Copy each line in the data below that contains the word "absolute".

Records from a collection
[Start of Attachment]
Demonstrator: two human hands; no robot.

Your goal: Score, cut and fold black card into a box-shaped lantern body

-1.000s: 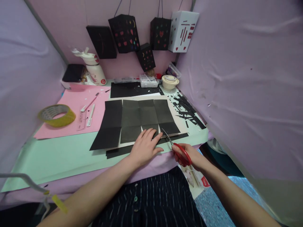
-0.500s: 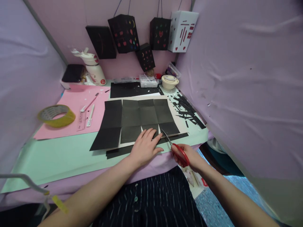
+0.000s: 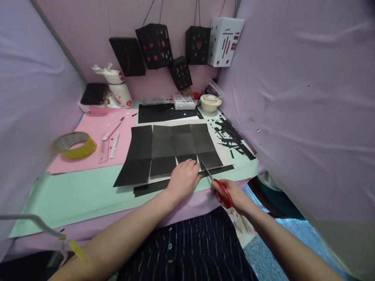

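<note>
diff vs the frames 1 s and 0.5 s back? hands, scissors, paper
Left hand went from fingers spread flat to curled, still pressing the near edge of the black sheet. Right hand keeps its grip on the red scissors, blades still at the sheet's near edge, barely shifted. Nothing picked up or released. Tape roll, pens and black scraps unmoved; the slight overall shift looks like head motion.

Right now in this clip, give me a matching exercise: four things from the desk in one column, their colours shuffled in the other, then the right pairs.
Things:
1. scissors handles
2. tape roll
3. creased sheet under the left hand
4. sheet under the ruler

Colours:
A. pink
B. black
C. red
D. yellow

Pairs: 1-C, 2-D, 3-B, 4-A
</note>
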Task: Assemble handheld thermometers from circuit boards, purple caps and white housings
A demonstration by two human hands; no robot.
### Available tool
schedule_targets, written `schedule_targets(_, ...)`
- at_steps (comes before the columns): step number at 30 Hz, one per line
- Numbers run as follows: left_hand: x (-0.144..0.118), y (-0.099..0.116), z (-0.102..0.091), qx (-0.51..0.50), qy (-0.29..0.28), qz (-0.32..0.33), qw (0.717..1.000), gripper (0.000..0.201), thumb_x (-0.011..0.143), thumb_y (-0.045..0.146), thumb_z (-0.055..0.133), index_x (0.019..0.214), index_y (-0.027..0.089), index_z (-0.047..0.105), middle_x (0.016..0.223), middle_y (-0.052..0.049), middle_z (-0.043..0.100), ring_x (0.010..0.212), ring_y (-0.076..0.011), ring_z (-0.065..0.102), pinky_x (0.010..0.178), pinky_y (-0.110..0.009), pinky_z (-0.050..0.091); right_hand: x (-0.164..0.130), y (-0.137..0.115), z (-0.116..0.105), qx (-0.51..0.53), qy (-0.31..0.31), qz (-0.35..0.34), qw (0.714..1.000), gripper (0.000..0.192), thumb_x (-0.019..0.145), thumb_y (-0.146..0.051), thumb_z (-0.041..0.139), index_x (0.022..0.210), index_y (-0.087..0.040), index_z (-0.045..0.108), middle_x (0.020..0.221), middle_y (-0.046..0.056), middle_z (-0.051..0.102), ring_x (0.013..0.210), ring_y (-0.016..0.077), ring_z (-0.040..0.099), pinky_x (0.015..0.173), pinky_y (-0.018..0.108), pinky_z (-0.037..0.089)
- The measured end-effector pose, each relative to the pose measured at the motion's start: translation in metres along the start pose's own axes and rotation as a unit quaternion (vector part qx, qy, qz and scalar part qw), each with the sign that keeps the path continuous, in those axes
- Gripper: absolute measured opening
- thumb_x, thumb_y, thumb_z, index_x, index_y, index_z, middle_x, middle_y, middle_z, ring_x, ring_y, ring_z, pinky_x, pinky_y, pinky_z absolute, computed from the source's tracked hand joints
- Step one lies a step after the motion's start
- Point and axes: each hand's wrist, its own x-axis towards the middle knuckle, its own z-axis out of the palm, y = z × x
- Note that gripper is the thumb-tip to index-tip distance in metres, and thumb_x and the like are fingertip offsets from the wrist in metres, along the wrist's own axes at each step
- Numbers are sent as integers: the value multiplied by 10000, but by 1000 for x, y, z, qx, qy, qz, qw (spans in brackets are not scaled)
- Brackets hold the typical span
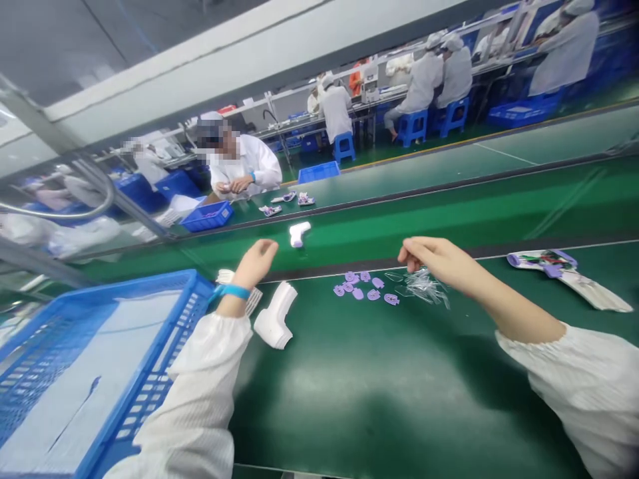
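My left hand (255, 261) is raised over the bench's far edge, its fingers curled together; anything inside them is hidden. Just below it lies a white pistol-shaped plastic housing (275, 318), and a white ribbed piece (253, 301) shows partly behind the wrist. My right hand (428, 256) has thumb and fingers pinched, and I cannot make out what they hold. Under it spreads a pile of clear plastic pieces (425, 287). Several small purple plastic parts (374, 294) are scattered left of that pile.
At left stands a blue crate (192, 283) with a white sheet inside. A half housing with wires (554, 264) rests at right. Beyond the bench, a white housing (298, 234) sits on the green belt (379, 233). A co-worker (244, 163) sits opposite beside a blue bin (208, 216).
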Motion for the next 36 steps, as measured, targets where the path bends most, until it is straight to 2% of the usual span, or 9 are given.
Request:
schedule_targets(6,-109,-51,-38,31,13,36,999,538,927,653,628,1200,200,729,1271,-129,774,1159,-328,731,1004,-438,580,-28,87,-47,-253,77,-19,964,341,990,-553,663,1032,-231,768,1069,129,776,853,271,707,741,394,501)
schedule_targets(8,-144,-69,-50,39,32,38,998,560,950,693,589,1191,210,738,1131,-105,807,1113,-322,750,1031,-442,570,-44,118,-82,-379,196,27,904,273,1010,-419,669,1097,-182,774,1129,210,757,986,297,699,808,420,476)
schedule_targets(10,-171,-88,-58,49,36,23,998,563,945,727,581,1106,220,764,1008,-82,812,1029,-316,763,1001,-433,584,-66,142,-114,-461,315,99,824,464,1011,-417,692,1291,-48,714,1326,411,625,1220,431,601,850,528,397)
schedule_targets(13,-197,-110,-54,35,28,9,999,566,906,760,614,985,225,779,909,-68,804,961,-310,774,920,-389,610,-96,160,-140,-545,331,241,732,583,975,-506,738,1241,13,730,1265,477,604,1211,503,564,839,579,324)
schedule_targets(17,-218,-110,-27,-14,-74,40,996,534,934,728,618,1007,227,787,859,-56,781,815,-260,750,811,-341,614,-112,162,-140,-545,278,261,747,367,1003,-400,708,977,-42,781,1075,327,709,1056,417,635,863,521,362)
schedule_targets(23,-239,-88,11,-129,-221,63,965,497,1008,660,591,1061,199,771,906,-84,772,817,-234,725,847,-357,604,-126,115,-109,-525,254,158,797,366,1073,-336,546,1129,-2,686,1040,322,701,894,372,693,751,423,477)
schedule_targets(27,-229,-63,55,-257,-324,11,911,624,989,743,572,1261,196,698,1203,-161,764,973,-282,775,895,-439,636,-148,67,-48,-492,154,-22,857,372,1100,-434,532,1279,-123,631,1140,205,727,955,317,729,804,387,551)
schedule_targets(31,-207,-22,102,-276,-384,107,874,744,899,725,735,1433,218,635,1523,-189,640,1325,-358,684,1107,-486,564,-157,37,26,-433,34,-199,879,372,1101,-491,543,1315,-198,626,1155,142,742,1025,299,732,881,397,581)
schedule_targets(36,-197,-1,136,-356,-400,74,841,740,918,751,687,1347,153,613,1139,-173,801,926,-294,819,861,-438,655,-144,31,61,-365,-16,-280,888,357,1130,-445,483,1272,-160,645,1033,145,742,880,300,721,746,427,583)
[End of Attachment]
* **Result**
- Gripper: absolute measured opening
- thumb_x, thumb_y, thumb_z, index_x, index_y, index_z, middle_x, middle_y, middle_z, ring_x, ring_y, ring_z, pinky_x, pinky_y, pinky_z absolute, computed from the source's tracked hand joints

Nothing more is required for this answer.